# 1. Introduction
This notebook prepares the images for a new class called "unknown". This class will be build using images from the [iFood-2019 dataset](https://www.kaggle.com/competitions/ifood-2019-fgvc6/data) dataset that contains 251 food types. This dataset can be considered as an extension of our target Food-101 dataset, so some of these 251 types already exist in the Food-101 dataset.

# 2. Unknown Dataset Generation

Importing libraries and creating taget directories.

In [1]:
import os
import pandas as pd
import numpy as np
import torch
import shutil
import nltk
import random

from torchvision.transforms import v2
from pathlib import Path
from modules.helper_functions import create_dataloaders
from bing_image_downloader import downloader

# Define some constants
NUM_WORKERS = os.cpu_count()
BATCH_SIZE = 64
AMOUNT_TO_GET = 1.0
SEED = 42

# Define target data directory
target_dir_food101_name = f"../data/food-101_{str(int(AMOUNT_TO_GET*100))}_percent"
target_dir_food101_name_unknown = f"../data/food-101_{str(int(AMOUNT_TO_GET*100))}_percent_unknown"

# Setup training and test directories
target_dir_food101 = Path(target_dir_food101_name)
train_dir_food101 = target_dir_food101 / "train"
test_dir_food101 = target_dir_food101 / "test"

# Create unknown directores
target_dir_food101_unknown = Path(target_dir_food101_name_unknown)
train_dir_food101_unknown = target_dir_food101_unknown / "train" / "unknown"
test_dir_food101_unknown = target_dir_food101_unknown / "test" / "unknown"
target_dir_food101_unknown.mkdir(parents=True, exist_ok=True)
train_dir_food101_unknown.mkdir(parents=True, exist_ok=True)
test_dir_food101_unknown.mkdir(parents=True, exist_ok=True)

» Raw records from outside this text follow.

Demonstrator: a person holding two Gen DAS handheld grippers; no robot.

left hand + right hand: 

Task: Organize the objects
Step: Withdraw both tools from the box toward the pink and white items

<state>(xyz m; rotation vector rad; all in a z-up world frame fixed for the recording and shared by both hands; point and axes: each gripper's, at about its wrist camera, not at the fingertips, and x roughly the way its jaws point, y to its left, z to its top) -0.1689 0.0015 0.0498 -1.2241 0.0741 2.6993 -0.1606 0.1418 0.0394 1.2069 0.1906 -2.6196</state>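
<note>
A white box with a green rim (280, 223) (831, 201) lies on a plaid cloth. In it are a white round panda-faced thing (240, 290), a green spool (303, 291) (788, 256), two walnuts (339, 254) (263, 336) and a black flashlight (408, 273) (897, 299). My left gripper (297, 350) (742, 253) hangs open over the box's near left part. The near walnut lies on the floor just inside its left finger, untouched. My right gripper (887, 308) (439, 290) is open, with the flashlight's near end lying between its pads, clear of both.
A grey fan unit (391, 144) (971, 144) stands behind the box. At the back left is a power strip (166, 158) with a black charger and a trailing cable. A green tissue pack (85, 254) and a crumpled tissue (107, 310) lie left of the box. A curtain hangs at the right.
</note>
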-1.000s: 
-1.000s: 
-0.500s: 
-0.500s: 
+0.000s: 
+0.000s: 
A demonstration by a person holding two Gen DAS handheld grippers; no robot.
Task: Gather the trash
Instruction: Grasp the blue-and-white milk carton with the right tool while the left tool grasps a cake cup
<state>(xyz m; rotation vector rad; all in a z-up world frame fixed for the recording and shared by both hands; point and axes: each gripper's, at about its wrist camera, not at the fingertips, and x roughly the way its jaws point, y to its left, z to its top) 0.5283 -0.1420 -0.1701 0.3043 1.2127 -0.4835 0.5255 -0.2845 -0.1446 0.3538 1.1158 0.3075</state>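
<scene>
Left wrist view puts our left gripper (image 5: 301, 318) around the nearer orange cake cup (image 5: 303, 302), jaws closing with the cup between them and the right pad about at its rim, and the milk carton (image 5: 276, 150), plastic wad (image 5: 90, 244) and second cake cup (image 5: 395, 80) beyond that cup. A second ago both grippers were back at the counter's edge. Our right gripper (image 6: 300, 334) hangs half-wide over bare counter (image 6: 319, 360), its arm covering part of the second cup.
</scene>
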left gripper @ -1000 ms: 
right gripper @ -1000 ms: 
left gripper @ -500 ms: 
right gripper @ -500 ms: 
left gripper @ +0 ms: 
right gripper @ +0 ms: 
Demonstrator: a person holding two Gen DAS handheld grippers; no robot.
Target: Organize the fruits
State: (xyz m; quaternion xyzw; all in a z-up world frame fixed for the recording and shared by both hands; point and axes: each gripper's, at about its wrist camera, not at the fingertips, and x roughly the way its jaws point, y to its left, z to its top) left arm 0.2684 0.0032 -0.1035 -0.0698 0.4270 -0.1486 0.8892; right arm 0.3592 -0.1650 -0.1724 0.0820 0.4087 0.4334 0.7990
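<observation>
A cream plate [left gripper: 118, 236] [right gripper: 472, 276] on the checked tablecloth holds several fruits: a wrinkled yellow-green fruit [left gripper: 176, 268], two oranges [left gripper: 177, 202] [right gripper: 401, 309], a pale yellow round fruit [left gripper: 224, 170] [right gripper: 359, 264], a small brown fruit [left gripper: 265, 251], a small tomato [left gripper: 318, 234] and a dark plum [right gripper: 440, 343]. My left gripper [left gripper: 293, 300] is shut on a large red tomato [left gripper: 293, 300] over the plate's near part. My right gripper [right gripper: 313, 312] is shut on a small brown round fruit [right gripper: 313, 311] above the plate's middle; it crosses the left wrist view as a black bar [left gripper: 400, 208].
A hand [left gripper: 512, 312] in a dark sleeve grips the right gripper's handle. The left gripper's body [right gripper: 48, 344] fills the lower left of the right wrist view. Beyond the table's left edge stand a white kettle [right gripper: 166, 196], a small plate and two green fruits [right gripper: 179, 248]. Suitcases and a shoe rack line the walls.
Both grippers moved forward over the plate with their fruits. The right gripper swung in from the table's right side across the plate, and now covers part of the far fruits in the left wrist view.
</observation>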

# Create target model directory
model_dir = Path("../models")

Getting the class names for the Food101 dataset.

In [2]:
# Image size
IMG_SIZE = 384

# Manual transforms for the training dataset
manual_transforms = v2.Compose([           
    v2.RandomCrop((IMG_SIZE, IMG_SIZE)),    
    v2.ToImage(),
    v2.ToDtype(torch.float32, scale=True),    
])

# ViT-Base transforms
# Manual transforms for the training dataset
manual_transforms_aug_norm_train_vitb = v2.Compose([    
    v2.TrivialAugmentWide(),
    v2.Resize((IMG_SIZE, IMG_SIZE)),
    v2.CenterCrop((IMG_SIZE, IMG_SIZE)),    
    v2.ToImage(),
    v2.ToDtype(torch.float32, scale=True),
    v2.Normalize(mean=[0.485, 0.456, 0.406],
                std=[0.229, 0.224, 0.225]) 
])

# Manual transforms for the test dataset
manual_transforms_aug_norm_test_vitb = v2.Compose([    
    v2.Resize((IMG_SIZE, IMG_SIZE)),
    v2.CenterCrop((IMG_SIZE, IMG_SIZE)),    
    v2.ToImage(),
    v2.ToDtype(torch.float32, scale=True),
    v2.Normalize(mean=[0.485, 0.456, 0.406],
                std=[0.229, 0.224, 0.225]) 
])

# Get the class names for the Food101 dataset
_, _, classes_food101_list = create_dataloaders(
    train_dir=train_dir_food101,
    test_dir=test_dir_food101,
    train_transform=manual_transforms_aug_norm_train_vitb,
    test_transform=manual_transforms_aug_norm_test_vitb,
    batch_size=BATCH_SIZE
)

In [None]:
n_samples_train = [len(list(Path(train_dir_food101).glob(f"**/{classes}/*.jpg"))) for classes in classes_food101_list]
n_samples_test = [len(list(Path(test_dir_food101).glob(f"**/{classes}/*.jpg"))) for classes in classes_food101_list]
#test_image_path_list = list(Path(train_dir).glob("**/apple_pie/*.jpg")) # get list all image paths from test data 
#test_image_path_list
len(n_samples_train), len(n_samples_test)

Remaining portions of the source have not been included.